I have lost count of the number of foreigners that I have met that know multiple tongues.  I will even go so far as to say that almost all of them knew at least two other languages.  I’m not talking about a couple words here and there, I’m talking about actually knowing another language.  And I am envious of them.  Why?  Let’s see, counting middle school, high school, and college I took french for six years, latin for three, and Italian for one.  Today I can only speak, read and write English. What about you?
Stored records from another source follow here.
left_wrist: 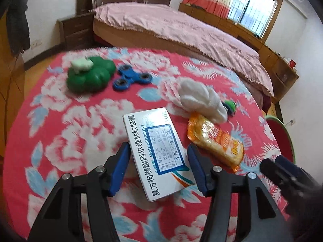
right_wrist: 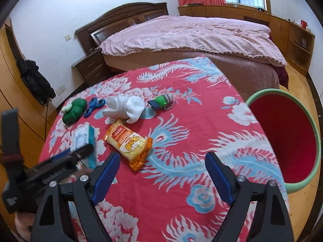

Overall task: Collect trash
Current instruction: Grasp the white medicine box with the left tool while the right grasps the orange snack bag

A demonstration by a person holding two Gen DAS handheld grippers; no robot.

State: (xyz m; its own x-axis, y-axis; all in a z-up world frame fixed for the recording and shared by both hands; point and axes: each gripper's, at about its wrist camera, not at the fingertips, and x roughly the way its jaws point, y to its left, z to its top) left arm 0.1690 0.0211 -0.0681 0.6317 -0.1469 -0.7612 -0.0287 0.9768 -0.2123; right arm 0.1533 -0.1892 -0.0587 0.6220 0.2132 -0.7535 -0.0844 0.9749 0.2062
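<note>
On the red floral cloth (left_wrist: pixel 80 133), medicine box (left_wrist: pixel 159 155) between left gripper (left_wrist: pixel 159 167) fingers, apart, not clamping yet. Probably light, stiff cardboard; best pinched across long sides. Right gripper (right_wrist: pixel 160 173) wide apart, empty.

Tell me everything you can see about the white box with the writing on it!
The medicine box is a flat white cardboard carton with dark printed characters, a blue-framed label and teal and orange stripes at one corner. It lies flat and closed on the red flowered tablecloth, between the open fingers of the left gripper, whose pads are not pressing it.
</note>
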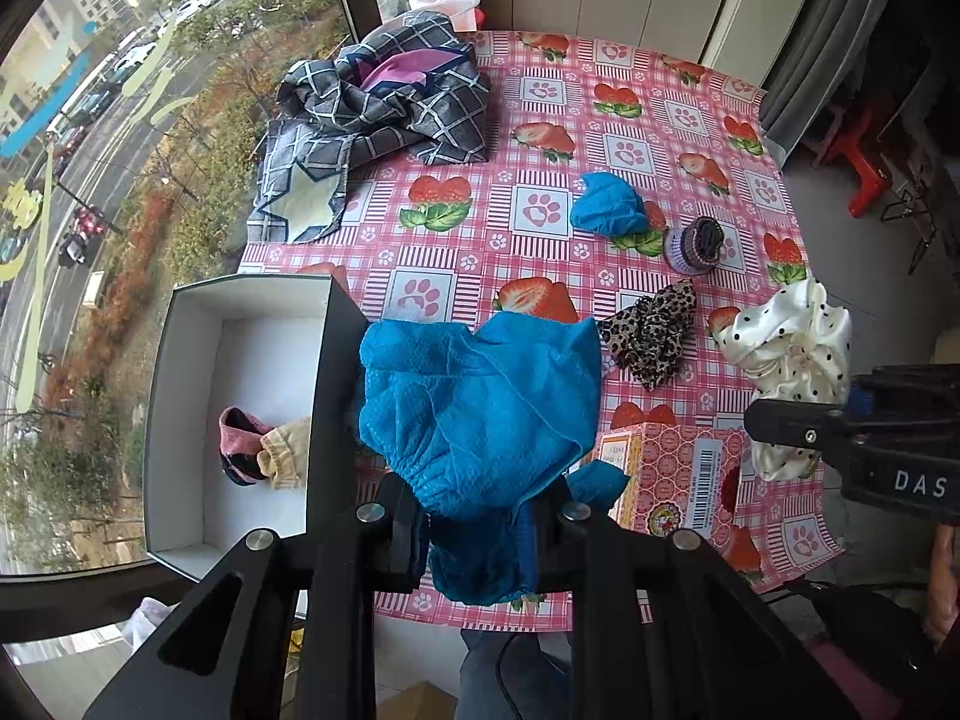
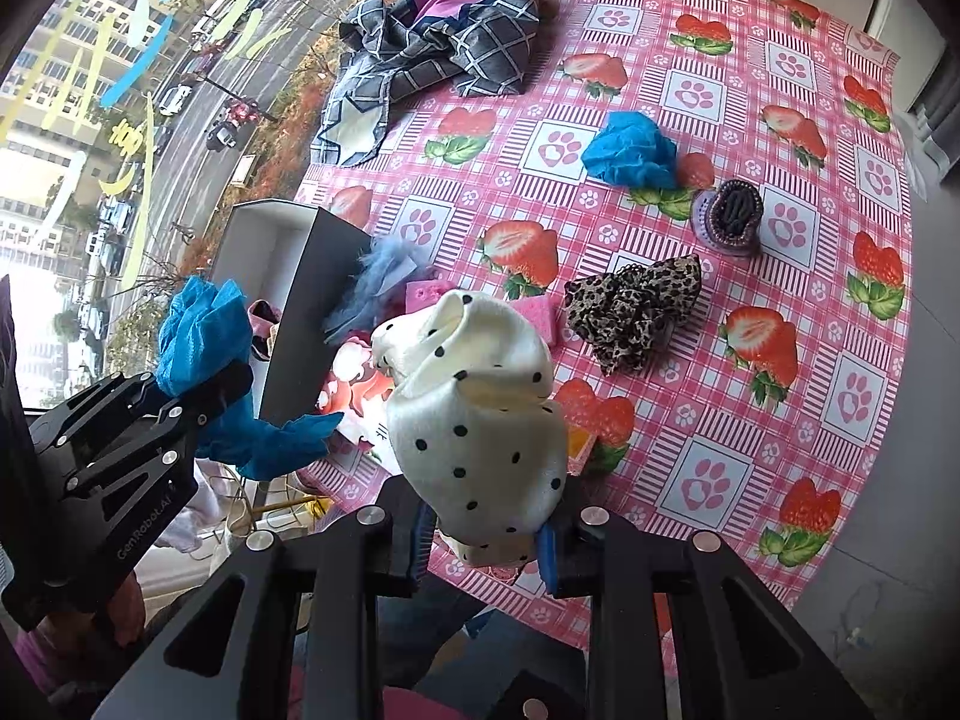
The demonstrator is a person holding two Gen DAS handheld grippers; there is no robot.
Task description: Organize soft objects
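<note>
The blue cloth [image 1: 480,396], clamped in our left gripper [image 1: 480,531], hangs just right of the open box [image 1: 180,396], so we judge it goes leftward first, our right gripper [image 2: 489,531] clenching the polka-dot cloth [image 2: 480,414] farther off.

A strawberry-print tablecloth [image 1: 630,90] covers the table, a patterned carton [image 1: 678,474] resting on it.

Bright window daylight from the left; sharp centre; fisheye-bent edges.
</note>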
Is there not something wrong here?  I remember complimenting my English professor because she fluently knew French.  You know what she said?  “Oh, you students aren’t being educated properly.”  My jaw dropped, and I sulked back to my desk as I pondered the validity and significance of her statement.

There are so many people in other nations that are longing to learn the English language because of what it represents to them and the world.  Some of them believe that the language signifies power and prestige.  I cannot begin to count the numbers of ways that this is ironic, but I’ll let you do that.  Did you know that there is a multitude of Japanese and Korean singers and groups whose names and/or song titles are in English?  Did you also know that a chunk of their songs are in English or have English lyrics?  I have several Japanese and Korean songs on my ipod and 100% of them have English lyrics, a song title in English and/or a band name in English.  Language is used as a means to build the three Cs: Communication, Community and Connection.  Shouldn’t it be the same for us?